# DMXGAFF is finally here!



## dvsDave (Apr 1, 2019)

It's been a LONG TIME, but DMXGAFF is coming soon!


----------



## StradivariusBone (Apr 1, 2019)

My favorite part- "The DMX start address is factory set to a random number between 001 and 512. Therefore, since the DMX address is unknown to the user, an entire DMX Universe is consumed."


----------



## JohnD (Apr 1, 2019)

Will there be a 3pin DMX Duct tape version?

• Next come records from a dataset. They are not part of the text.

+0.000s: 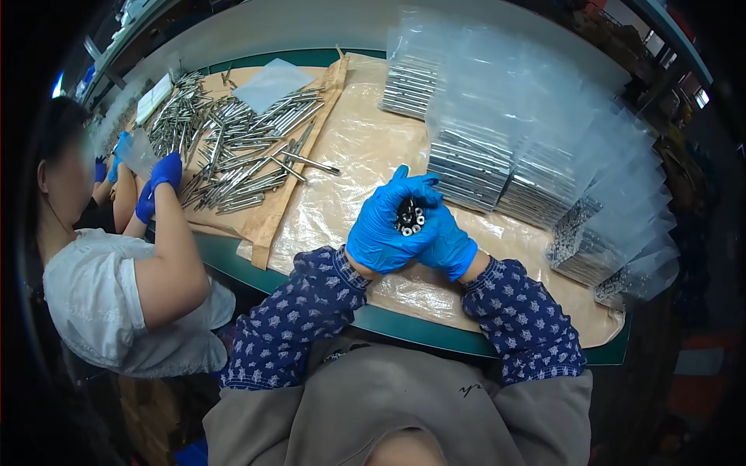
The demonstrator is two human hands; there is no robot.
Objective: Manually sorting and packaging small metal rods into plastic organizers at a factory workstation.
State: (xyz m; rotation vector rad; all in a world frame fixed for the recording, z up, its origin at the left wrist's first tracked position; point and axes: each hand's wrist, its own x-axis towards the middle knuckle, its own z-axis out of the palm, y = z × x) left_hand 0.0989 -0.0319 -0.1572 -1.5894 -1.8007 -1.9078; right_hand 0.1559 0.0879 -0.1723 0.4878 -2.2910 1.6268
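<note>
Both my hands wear blue gloves and meet above the table's near edge. My left hand (382,231) is wrapped around a bundle of short metal rods (409,217), whose round ends point up at me. My right hand (446,242) cups the same bundle from the right side, its fingers closed against it. Under my hands lies a clear plastic sheet (357,147) over brown paper.
A heap of loose metal rods (233,147) lies on brown paper at the left. A co-worker in a white top with blue gloves (162,175) handles them there. Stacks of clear bags filled with rods (497,155) fan out at the right. The green table edge (404,325) runs below.
</note>
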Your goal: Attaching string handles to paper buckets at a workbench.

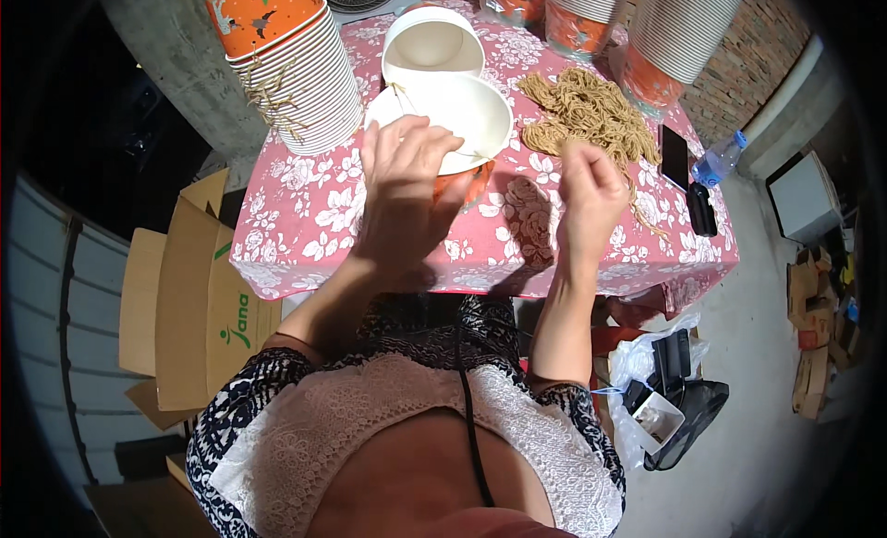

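Note:
A paper bucket [476, 117] with a white inside and orange printed outside tilts toward me on the table. Thin tan cord ends [397, 88] show at its far left rim, and another bit at its near right rim. Over the bucket's near left side is my left hand [402, 182], fingers stretched and somewhat apart; whether it presses on the rim I cannot tell. To the right, my right hand [591, 182] is closed in a pinch, with whatever it holds hidden. Just beyond it lies a heap of tan cords [591, 113], some strands trailing toward me.
Behind the bucket lies another white bucket [432, 43]. Stacked buckets with cord ends [305, 85] stand left; more stacks [679, 39] stand back right. A phone [674, 156], black case [701, 210] and water bottle [721, 159] sit right on the flowered tablecloth [314, 214]. Cardboard boxes [199, 307] stand left.

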The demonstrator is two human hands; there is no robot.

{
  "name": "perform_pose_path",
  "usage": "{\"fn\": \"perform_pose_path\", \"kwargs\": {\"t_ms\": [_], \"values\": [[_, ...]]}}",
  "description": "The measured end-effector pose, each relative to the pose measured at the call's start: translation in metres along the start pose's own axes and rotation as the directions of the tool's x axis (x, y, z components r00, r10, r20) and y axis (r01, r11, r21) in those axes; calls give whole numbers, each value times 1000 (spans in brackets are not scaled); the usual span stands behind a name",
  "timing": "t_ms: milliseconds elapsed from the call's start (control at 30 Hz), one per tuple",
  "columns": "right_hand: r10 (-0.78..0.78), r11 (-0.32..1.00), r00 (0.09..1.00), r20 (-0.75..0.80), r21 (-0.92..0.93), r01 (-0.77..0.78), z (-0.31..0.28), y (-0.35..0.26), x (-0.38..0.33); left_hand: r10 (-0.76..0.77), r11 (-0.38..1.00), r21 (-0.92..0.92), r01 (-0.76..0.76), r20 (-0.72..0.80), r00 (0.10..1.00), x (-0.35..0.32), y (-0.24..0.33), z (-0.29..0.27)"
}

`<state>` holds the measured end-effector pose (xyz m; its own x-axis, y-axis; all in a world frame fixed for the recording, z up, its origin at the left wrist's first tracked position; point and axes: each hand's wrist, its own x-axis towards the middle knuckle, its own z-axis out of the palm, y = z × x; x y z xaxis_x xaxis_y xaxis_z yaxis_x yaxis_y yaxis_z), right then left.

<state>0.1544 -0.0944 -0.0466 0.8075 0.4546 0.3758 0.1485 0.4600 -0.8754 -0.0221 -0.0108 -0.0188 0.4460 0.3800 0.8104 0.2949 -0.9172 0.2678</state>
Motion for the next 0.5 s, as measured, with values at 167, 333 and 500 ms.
{"fn": "perform_pose_path", "kwargs": {"t_ms": [167, 333, 500], "values": [[-192, 965, 963, -187, 141, 220, 6, -2, 29, -54, 998, -17, 57, 154, 987, -18, -25, -3], [-415, 876, 908, 54, -244, 416, 16, 8, -13, 17, 1000, 13, -18, 122, 992, -20, -29, -11], [-405, 871, 900, 163, -230, 433, 20, 12, -49, 25, 1000, 1, -26, 138, 990, -18, -20, -19]]}}
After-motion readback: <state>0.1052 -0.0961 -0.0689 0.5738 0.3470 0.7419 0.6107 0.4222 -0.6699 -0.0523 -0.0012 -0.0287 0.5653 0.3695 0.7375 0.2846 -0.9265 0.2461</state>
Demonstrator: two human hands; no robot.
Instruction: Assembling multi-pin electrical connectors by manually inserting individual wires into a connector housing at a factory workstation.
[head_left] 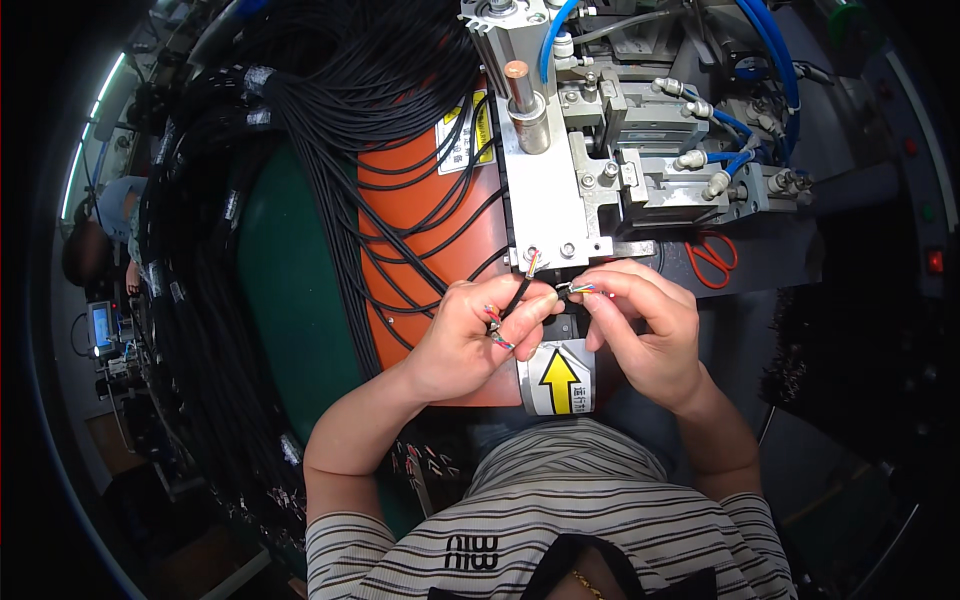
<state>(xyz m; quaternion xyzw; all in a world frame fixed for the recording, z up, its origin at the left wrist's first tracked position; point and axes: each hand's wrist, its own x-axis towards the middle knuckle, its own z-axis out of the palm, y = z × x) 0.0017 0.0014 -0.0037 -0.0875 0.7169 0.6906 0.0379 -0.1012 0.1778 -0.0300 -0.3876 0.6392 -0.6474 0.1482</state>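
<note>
Just in front of a metal clamping machine (546,195), both of my hands work close together. My left hand (478,335) is closed on black cables, one of which (520,290) rises from its fingers with bare coloured wires at its tip. More thin coloured wire ends (494,325) poke out between the fingers of that hand. My right hand (645,325) pinches a small bundle of coloured wires (585,289) between thumb and forefinger. Where that bundle joins its cable is partly hidden by my fingers.
A thick bunch of black cables (330,130) drapes over an orange surface (420,215) and green table (290,270) at the left. Red-handled scissors (712,260) lie right of the machine. Blue air hoses (778,60) run behind. A yellow arrow label (560,380) sits below my hands.
</note>
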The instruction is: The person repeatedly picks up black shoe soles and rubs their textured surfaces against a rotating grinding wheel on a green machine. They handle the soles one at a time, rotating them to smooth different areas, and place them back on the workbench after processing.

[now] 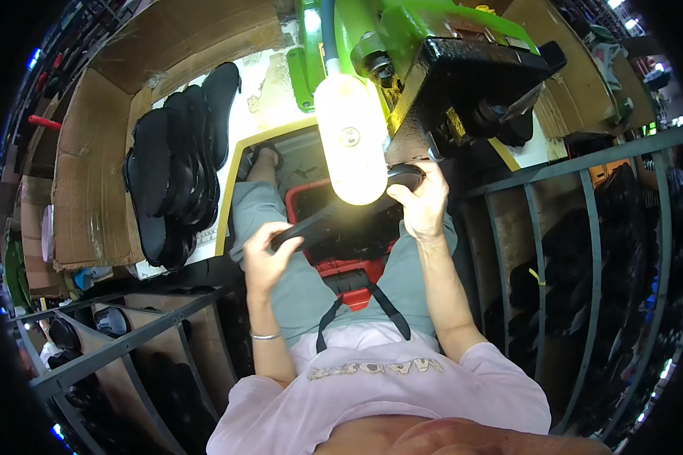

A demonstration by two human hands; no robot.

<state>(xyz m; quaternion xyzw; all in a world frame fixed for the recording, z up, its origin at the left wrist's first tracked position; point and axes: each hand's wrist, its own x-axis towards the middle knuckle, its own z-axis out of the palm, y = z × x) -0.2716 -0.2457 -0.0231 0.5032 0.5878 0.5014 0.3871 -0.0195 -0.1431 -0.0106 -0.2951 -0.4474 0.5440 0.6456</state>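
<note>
A black shoe sole [306, 225] is held up over my lap, one end in each hand. My left hand [268, 254] pinches its near left end between thumb and fingers. At the far right end, my right hand [425, 201] grips the curved tip, just below the black head of a green machine [463, 83]. A bright lamp [350, 136] hangs in front and hides the middle of the sole. Several more black soles [176, 163] lie in an overlapping pile on the table to the left.
A cardboard box [91, 174] walls off the table's left side. Metal racks stand on both sides, the right rack [535, 227] and left rack [129, 349] holding dark pieces. Below the sole is a red-rimmed container [300, 193] between my legs. More dark pieces [514, 130] lie right of the machine.
</note>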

EDIT: Oh and maybe a Dante board tape?


----------



## cbrandt (Apr 1, 2019)

We have stock*, call in for quotes!

https://www.facebook.com/plugins/po...aseelighting/posts/2869856679698929&width=500



*All quotes subject to availability. Actual stock numbers are 0. Expected ship date: ??? Actual pricing: ??? Please check back tomorrow...


----------



## techteama (Apr 1, 2019)

cbrandt said:


> We have stock*, call in for quotes!
> 
> https://www.facebook.com/plugins/post.php?href=https://www.facebook.com/Fantaseelighting/posts/2869856679698929&width=500
> 
> ...



Are you selling a knock off or the real thing? Your price is MUCH cheaper than the vendor. Doug Fleenor Design has it listed at $512. I don't see it listed yet at Production Advantage. I'm just a little leery of your pricing.
I was in a theater that was beta testing this but it was kept under heavy wraps. I got to see it from across the stage. I didn't get to touch it myself. Looking forwarding to getting my first roll.


----------



## cbrandt (Apr 1, 2019)

Awww, geez. Silly social media manager missed 2 zeroes. That's the cost for our special 8 unit case.


----------



## jfleenor (Apr 1, 2019)

It must be real, we put it on the front page of our website!

www.dfd.com


----------



## Colin Bishop (Apr 1, 2019)

jfleenor said:


> It must be real, we put it on the front page of our website!
> 
> www.dfd.com


 
Can we expect to see an artnet version any time soon? I can see myself and others filling up a single universe very quickly with this.


----------



## jfleenor (Apr 1, 2019)

Colin Bishop said:


> Can we expect to see an artnet version any time soon? I can see myself and others filling up a single universe very quickly with this.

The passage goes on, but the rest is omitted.